Task material START

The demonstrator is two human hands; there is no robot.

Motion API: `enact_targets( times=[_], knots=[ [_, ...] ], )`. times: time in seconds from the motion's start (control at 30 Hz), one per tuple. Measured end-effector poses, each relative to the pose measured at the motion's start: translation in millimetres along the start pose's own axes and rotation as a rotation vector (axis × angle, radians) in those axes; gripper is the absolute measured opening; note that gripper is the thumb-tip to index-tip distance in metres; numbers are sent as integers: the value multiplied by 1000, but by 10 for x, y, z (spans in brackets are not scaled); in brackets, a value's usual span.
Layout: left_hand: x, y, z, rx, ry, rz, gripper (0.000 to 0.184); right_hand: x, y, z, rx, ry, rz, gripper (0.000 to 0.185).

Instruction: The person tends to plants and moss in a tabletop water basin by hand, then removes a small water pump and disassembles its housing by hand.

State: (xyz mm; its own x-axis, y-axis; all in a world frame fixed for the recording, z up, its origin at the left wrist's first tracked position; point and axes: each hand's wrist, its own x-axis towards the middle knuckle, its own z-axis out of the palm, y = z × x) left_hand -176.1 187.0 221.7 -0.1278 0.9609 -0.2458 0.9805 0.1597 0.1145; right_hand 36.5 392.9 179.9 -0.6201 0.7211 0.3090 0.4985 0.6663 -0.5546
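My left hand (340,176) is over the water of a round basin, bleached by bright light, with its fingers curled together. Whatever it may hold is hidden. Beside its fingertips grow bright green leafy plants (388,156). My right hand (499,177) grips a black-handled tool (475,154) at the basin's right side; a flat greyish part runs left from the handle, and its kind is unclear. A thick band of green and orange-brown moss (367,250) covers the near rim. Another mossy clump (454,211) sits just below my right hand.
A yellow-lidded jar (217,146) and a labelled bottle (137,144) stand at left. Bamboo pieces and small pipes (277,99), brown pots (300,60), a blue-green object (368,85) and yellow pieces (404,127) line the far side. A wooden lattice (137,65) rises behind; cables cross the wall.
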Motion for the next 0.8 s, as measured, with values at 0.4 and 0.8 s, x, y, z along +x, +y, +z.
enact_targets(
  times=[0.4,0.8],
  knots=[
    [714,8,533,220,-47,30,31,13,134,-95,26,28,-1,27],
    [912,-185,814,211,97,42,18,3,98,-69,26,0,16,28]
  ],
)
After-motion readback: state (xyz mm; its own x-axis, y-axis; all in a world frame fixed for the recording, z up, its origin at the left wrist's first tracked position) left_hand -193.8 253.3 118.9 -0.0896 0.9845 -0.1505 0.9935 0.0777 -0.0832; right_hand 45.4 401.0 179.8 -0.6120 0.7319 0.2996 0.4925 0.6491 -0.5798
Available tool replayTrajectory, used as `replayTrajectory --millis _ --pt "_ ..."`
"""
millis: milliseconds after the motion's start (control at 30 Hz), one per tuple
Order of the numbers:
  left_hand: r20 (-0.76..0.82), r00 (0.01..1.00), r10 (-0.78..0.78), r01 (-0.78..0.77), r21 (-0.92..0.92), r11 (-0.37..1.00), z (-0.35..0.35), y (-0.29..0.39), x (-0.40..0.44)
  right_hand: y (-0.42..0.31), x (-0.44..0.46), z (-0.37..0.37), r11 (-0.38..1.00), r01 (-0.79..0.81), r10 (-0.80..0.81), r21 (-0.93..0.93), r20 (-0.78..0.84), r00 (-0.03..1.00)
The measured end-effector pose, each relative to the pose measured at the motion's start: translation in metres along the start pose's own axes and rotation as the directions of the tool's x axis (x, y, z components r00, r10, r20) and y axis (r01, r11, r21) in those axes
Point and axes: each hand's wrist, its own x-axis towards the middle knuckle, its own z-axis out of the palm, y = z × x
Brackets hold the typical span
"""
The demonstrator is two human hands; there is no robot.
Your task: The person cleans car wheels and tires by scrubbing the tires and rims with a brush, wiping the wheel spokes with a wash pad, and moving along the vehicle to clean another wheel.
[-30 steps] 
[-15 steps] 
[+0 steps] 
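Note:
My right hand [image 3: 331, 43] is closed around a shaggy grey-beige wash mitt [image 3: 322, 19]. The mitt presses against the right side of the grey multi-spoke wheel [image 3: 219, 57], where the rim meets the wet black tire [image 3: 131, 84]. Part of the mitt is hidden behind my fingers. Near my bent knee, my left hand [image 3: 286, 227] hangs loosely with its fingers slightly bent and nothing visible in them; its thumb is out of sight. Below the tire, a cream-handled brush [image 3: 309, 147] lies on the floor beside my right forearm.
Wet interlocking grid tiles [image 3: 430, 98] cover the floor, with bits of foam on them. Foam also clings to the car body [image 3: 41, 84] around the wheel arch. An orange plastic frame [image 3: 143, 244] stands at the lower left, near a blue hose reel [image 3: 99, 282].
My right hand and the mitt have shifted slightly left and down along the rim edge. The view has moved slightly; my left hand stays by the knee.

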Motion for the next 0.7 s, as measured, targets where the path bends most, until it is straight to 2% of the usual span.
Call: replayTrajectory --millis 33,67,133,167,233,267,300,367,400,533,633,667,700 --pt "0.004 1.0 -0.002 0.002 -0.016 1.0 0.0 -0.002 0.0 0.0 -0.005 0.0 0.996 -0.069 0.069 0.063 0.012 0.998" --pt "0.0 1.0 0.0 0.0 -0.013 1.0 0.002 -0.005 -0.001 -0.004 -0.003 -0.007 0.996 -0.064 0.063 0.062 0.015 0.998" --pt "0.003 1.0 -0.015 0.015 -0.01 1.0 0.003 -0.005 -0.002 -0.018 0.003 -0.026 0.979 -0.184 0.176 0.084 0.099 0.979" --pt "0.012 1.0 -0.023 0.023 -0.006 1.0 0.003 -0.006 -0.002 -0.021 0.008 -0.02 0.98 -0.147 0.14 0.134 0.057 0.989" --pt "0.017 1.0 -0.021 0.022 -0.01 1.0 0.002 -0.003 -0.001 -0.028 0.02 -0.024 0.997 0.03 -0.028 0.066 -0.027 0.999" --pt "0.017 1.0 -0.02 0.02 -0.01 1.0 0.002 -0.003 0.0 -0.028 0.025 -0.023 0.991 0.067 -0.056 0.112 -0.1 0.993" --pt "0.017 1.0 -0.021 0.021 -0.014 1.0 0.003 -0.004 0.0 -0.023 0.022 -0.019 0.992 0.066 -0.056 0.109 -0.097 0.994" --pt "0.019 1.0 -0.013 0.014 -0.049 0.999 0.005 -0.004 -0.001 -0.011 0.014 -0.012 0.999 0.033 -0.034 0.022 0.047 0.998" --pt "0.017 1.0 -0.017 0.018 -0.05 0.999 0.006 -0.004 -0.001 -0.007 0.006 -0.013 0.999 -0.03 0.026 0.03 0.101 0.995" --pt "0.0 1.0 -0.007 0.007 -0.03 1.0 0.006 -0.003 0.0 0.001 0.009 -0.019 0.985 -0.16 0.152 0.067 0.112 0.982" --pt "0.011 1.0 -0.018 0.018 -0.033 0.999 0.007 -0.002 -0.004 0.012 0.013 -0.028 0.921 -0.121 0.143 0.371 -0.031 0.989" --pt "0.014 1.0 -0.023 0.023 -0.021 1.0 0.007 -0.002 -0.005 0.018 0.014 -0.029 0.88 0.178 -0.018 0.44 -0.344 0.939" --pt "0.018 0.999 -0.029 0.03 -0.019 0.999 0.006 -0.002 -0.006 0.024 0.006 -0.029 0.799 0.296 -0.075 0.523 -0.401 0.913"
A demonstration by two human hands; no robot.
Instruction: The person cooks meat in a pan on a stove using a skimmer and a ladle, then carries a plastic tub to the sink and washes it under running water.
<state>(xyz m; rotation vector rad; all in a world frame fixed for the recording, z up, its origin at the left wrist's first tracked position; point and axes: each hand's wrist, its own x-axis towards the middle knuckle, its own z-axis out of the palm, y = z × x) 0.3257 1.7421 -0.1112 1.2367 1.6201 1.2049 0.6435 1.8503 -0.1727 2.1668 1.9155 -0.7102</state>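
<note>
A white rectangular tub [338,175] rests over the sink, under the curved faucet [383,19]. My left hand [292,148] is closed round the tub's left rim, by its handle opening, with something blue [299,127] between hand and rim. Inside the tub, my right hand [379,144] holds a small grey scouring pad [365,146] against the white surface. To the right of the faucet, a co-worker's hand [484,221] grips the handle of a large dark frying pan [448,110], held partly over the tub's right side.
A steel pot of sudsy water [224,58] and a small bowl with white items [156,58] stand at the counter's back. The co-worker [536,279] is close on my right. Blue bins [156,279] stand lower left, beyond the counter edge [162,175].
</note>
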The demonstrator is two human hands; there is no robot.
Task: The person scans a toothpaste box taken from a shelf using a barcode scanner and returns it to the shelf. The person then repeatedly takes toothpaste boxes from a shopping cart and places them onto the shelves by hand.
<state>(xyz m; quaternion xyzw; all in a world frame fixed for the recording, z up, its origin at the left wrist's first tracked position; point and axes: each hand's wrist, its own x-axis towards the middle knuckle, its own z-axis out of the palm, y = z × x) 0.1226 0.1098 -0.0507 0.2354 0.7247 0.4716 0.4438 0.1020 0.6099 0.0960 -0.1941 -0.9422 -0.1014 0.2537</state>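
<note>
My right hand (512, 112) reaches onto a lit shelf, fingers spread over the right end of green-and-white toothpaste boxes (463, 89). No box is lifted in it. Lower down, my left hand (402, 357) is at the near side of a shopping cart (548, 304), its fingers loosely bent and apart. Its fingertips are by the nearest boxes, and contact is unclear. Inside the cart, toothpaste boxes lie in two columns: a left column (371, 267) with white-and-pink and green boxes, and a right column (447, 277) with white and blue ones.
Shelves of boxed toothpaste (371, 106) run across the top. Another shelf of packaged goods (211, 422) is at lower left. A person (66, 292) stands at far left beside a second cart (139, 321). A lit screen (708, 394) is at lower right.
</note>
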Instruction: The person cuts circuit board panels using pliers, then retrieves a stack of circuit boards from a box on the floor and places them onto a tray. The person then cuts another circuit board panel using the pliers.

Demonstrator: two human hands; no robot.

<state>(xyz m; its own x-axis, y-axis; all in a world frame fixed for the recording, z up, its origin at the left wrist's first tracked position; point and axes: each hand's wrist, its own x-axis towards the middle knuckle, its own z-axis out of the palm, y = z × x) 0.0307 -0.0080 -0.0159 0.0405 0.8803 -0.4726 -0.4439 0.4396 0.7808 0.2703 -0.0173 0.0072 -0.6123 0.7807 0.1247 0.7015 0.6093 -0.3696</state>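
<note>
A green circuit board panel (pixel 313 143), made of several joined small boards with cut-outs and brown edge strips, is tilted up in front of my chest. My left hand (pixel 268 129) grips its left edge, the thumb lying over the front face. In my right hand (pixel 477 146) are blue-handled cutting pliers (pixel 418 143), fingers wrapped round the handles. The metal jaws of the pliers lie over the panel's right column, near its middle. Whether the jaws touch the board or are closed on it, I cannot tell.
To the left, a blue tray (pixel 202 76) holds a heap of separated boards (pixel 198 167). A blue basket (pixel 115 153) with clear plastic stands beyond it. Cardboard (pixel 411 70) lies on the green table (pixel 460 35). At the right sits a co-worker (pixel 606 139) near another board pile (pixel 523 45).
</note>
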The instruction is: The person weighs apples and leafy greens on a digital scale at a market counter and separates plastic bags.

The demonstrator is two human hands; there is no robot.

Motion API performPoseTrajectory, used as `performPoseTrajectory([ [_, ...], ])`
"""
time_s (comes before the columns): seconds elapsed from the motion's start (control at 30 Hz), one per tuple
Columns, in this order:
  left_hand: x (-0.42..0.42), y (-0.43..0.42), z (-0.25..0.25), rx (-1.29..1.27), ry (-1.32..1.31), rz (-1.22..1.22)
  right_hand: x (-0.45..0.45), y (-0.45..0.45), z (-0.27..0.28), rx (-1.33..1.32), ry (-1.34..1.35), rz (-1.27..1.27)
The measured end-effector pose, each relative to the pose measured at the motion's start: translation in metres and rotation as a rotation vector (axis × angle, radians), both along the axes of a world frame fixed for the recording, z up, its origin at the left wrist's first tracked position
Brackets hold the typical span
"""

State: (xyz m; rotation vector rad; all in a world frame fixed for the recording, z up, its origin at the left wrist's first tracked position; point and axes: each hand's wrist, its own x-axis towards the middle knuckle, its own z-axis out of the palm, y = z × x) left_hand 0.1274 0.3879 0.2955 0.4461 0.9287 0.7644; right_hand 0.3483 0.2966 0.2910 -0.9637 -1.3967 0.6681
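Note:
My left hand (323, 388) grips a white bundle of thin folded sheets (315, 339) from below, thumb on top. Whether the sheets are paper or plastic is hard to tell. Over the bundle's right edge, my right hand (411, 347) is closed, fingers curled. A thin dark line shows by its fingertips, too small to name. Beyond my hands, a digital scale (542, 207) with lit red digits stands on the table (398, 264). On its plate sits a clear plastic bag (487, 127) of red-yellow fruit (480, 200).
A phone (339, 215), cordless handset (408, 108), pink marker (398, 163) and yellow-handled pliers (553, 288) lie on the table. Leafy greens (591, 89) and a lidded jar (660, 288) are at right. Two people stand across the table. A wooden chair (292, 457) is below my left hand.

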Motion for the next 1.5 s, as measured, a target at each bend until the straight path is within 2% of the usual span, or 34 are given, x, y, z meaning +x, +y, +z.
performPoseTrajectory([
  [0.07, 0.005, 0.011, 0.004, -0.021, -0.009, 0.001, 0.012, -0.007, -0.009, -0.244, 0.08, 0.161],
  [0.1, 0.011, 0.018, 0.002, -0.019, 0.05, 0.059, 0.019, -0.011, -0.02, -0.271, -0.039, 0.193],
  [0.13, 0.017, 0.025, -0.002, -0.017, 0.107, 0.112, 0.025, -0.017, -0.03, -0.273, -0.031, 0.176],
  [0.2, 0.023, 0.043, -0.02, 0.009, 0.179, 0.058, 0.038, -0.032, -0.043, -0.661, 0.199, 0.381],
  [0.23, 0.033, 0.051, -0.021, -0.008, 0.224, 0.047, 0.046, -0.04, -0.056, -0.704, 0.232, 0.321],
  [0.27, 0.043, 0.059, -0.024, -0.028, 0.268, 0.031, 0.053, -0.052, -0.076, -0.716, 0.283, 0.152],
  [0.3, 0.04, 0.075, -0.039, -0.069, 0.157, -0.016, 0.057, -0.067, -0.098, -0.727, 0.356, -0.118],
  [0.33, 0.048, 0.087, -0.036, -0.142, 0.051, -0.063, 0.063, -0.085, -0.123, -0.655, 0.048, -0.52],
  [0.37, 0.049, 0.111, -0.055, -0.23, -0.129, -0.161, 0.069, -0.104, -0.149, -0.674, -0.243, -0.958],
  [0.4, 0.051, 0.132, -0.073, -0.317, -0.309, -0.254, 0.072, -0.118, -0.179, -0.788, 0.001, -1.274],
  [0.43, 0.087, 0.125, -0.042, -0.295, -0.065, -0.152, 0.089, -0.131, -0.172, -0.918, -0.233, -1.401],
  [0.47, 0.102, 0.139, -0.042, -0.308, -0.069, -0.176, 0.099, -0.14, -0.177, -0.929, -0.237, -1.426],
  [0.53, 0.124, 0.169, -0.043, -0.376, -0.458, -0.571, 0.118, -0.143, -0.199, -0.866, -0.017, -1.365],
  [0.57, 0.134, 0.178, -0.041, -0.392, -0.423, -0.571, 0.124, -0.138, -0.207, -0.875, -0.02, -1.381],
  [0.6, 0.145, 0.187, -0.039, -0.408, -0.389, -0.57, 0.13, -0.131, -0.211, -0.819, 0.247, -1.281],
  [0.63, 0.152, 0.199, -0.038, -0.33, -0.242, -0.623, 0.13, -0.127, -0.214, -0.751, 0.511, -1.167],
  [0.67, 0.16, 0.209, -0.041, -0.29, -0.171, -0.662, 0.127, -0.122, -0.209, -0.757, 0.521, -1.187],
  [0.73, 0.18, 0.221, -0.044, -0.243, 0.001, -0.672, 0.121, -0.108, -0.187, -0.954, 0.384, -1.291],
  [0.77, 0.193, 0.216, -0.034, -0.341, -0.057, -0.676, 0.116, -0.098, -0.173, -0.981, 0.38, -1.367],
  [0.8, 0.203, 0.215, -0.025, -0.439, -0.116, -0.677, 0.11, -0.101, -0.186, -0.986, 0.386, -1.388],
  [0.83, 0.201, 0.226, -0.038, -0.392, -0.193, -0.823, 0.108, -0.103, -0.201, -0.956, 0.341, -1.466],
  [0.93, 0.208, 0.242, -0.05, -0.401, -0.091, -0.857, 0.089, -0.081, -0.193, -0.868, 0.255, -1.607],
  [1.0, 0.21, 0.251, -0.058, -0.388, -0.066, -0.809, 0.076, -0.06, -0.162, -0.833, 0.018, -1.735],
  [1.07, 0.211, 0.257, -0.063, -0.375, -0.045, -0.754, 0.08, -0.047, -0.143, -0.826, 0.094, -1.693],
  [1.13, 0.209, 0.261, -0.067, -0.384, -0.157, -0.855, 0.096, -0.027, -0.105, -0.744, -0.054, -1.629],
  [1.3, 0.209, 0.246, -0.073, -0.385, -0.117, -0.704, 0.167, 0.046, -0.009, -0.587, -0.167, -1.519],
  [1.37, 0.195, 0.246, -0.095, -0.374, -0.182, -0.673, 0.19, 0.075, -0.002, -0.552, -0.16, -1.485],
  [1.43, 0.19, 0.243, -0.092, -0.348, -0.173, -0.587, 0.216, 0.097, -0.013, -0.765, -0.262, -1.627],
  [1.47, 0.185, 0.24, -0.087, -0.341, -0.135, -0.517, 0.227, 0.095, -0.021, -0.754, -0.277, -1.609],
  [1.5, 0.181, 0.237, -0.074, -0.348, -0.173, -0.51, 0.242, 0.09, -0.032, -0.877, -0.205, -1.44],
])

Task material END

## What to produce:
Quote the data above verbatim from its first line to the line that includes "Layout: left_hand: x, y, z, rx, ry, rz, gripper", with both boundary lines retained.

## Result of the exercise:
The demonstrator is two human hands; there is no robot.

Motion API: `enact_targets( times=[_], knots=[ [_, ...] ], )`. times: time in seconds from the motion's start (control at 30 Hz), one per tuple. Measured end-effector poses, each relative to the pose measured at the motion's start: translation in millimetres along the start pose's own axes and rotation as a rotation vector (axis × angle, radians) in those axes; gripper is the absolute measured opening; note that gripper is the thumb-tip to index-tip distance in metres; numbers are sent as integers: the value multiplied by 1000, but by 10 for x, y, z (spans in brackets are not scaled); in brackets, a value's usual span.
Layout: left_hand: x, y, z, rx, ry, rz, gripper (0.000 to 0.184); right_hand: x, y, z, rx, ry, rz, gripper (0.000 to 0.185).

This answer is complete.